For understanding the performance of specific queries, you can profile them to identify slow parts of query execution plans

ArangoDB allows to execute your query with special instrumentation code enabled. It provides you a query plan with detailed execution statistics.

To use this in an interactive fashion on the shell you can use db._profileQuery(..) in arangosh. Alternatively, there is a button Profile in the Query tab of the web interface.

The printed execution plan then contains three additional columns:

  • Call: The number of times this query stage was executed
  • Items: The number of temporary result rows (outputs) at this stage
  • Filtered: The number of rows filtered away by this stage
  • Runtime: The total time spent in this stage

Below the execution plan there are additional sections for the overall runtime statistics and the query profile.

Example: Simple AQL query

Assuming we got a collection named acollection and insert 10000 documents via for (let i=0; i < 10000;i++) db.acollection.insert({value:i}). Then a simple query filtering for value < 10 will return 10 results:

  FOR doc IN acollection
    FILTER doc.value < 10
    RETURN doc`, {}, {colors: false}
Show output

An AQL query is essentially executed in a pipeline that chains together different functional execution blocks. Each block gets the input rows from the parent above it, does some processing and then outputs a certain number of output rows.

Without any detailed insight into the query execution it is impossible to tell how many results each pipeline-block had to work on and how long this took. By executing the query with the query profiler (db._profileQuery() or via the Profile button in the web interface) you can check exactly how much work each stage had to do.

Without any indexes this query should have to perform the following operations:

  1. Perform a full collection scan via a EnumerateCollectionNode and outputting a row containing the document in doc.
  2. Calculate the boolean expression LET #1 = doc.value < 10 from all inputs via a CalculationNode
  3. Filter out all input rows where #1 is false via the FilterNode
  4. Put the doc variable of the remaining rows into the result set via the ResultNode

The EnumerateCollectionNode processed and returned all 10k rows (documents), as did the CalculationNode. Because the AQL execution engine also uses an internal batch size of 1000 these blocks were also called 100 times each.
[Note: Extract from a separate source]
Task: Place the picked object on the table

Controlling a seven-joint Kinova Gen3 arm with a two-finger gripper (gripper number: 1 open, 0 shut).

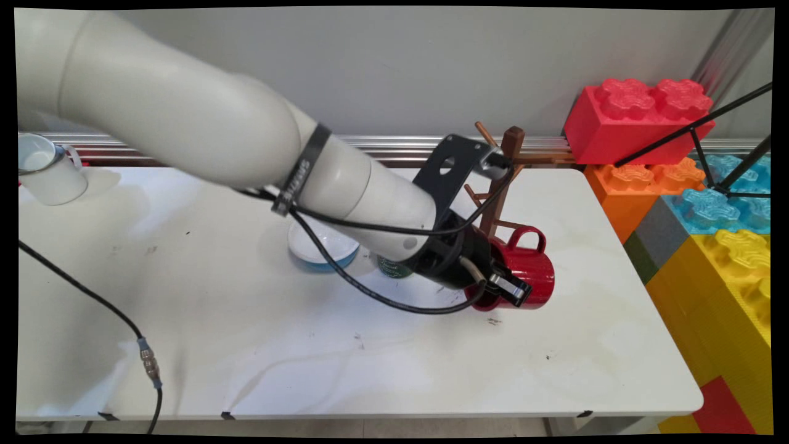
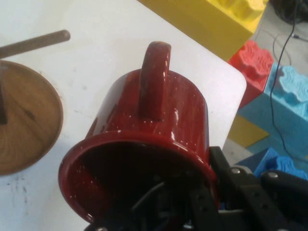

The FilterNode as well as the ReturnNode however only ever returned 10 rows and only had to be called once, because the result size fits within a single batch.

Let us add a persistent index on value to speed up the query:

db.acollection.ensureIndex({type:"persistent", fields:["value"]});
  FOR doc IN acollection
    FILTER doc.value < 10
    RETURN doc`, {}, {colors: false}
Show output

This results in replacing the collection scan and filter block with an IndexNode. The execution pipeline of the AQL query has become much shorter. Also the number of rows processed by each pipeline block is only 10, because we no longer need to look at all documents.

Example: AQL with Subquery

Let us consider a query containing a subquery:

  LET list = (FOR doc in acollection FILTER doc.value > 90 RETURN doc)
  FOR a IN list 
    FILTER a.value < 91 
    RETURN a`, {}, {colors: false, optimizer:{rules:["-all"]}}
Show output

The resulting query profile contains a SubqueryNode which has the runtime of all its children combined.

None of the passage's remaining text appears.